> **Task description**
Could you print the lines below exactly, from the one holding "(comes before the" through the last line, with no other output?
Segment Start: Given data
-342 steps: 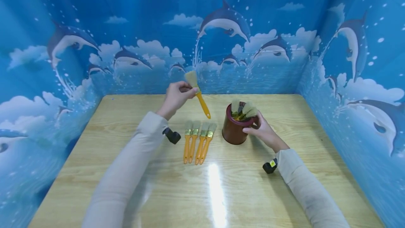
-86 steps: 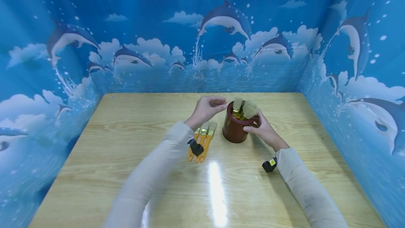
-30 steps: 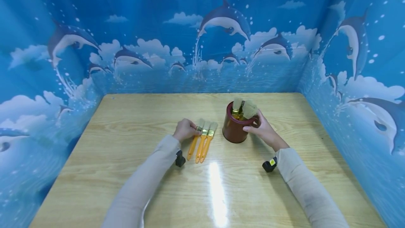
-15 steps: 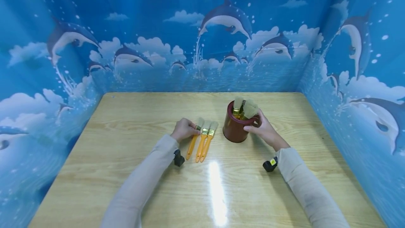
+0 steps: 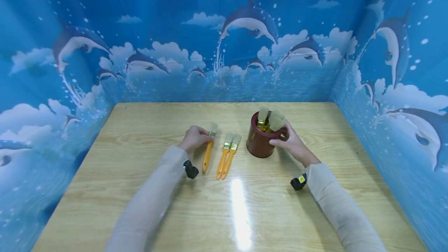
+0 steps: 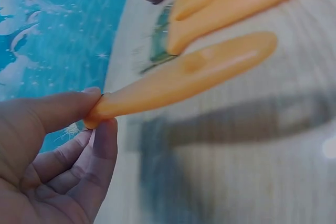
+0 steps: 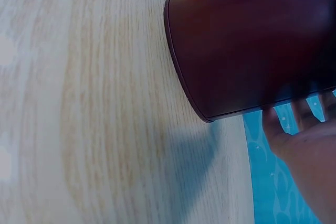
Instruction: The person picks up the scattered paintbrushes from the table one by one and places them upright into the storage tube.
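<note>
Paintbrush [image 5: 208, 155], just above table [image 5: 280, 213]: I see left hand [image 5: 195, 138] pinching it, fingertips closed near ferrule [image 5: 212, 133]; right hand [image 5: 294, 147] grips mug [image 5: 259, 145], fingers curled (presumably to steady it).

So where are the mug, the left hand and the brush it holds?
Mug [image 5: 259, 144]: head view, on its brown side.
Left hand [image 5: 194, 138]: head view, on the back of it.
Brush [image 6: 184, 78]: left wrist view, on its orange handle.

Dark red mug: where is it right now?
In the head view, the dark red mug is on the table, right of centre, just right of the two paintbrushes lying together, with more brushes sticking out of its top.
</note>
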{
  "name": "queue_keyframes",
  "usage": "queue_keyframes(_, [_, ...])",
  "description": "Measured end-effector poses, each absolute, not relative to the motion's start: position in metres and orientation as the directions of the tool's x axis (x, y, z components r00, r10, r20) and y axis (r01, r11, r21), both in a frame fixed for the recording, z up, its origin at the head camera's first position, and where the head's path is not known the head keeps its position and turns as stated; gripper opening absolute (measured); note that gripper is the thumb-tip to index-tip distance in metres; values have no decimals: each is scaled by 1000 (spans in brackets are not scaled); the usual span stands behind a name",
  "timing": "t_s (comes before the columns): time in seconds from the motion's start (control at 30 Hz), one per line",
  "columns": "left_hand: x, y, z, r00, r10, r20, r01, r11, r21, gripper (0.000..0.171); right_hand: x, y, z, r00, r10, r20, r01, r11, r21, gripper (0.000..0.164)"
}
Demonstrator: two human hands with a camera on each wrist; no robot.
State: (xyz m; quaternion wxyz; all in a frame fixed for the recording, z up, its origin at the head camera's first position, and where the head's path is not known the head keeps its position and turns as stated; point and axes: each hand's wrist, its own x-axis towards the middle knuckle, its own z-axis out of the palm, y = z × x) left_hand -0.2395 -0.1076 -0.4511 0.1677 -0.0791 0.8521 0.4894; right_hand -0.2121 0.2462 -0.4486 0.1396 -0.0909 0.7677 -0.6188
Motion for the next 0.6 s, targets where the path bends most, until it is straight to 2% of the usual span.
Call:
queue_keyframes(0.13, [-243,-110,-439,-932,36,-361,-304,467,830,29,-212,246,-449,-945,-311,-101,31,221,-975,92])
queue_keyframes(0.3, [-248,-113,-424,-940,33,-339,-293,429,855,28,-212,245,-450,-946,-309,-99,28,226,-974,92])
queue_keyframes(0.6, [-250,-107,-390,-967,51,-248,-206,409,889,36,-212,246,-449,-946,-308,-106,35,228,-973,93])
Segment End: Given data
> **Task response**
  "timing": "t_s (comes before the columns): time in seconds from the motion's start (control at 30 Hz), one per line",
  "columns": "left_hand: x, y, z, r00, r10, r20, r01, r11, r21, gripper (0.000..0.171); right_hand: x, y, z, r00, r10, r20, r01, r11, r21, gripper (0.000..0.164)"
}
Demonstrator: two human hands with a camera on each wrist; no robot.
State: (xyz m; quaternion wxyz; all in a frame fixed for the recording, z up, its origin at the head camera's first position, and where the head's path is not known the head keeps its position and turns as stated; point and axes: each hand's wrist, its own x-axis towards the middle knuckle, its own z-axis out of the palm, y = z × x) left_hand -0.2395 -0.1076 -0.4511 0.1677 -0.0791 0.8521 0.4894; right_hand -0.2121 0.2462 -0.4486 0.1396 -0.0909 0.7677 -0.6188
Motion for the next 0.6 s, targets where the path bends most, until it is straight to 2% of the usual span.
Call:
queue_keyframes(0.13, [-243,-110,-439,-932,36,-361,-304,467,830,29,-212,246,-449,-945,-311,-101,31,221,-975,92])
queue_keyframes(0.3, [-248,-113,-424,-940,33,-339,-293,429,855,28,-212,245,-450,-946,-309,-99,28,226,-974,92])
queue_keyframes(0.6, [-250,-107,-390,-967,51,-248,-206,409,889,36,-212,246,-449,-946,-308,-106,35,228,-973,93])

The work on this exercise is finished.